## What this task involves
All that is needed is every line of the listing below that has "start".

## Data extract
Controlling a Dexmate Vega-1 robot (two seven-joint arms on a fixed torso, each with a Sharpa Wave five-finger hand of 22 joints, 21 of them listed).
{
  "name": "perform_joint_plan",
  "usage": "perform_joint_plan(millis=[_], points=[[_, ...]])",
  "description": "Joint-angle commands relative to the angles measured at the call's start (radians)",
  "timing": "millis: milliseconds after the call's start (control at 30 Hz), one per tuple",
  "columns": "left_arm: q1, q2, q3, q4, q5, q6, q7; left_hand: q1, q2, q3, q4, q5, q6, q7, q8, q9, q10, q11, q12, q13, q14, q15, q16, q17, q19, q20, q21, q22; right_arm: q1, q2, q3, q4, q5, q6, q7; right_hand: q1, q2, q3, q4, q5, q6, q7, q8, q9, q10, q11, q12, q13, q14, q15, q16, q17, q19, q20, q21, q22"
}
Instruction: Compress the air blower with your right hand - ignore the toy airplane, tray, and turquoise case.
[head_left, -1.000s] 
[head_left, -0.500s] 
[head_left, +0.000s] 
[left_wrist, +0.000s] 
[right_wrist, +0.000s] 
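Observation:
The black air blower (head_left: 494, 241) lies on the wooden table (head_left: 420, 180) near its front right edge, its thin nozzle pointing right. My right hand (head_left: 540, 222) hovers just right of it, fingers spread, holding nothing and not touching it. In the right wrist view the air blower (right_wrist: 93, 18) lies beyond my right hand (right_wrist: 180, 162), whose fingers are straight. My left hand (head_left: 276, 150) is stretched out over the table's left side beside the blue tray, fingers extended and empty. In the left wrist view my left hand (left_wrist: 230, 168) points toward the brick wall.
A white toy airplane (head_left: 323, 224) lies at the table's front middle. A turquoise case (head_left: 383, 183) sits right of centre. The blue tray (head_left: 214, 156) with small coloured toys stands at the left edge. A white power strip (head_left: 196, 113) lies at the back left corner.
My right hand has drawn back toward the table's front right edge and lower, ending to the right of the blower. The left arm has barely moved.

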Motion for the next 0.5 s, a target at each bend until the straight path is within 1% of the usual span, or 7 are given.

## Reply to the exercise
  "description": "Joint-angle commands relative to the angles measured at the call's start (radians)",
  "timing": "millis: milliseconds after the call's start (control at 30 Hz), one per tuple",

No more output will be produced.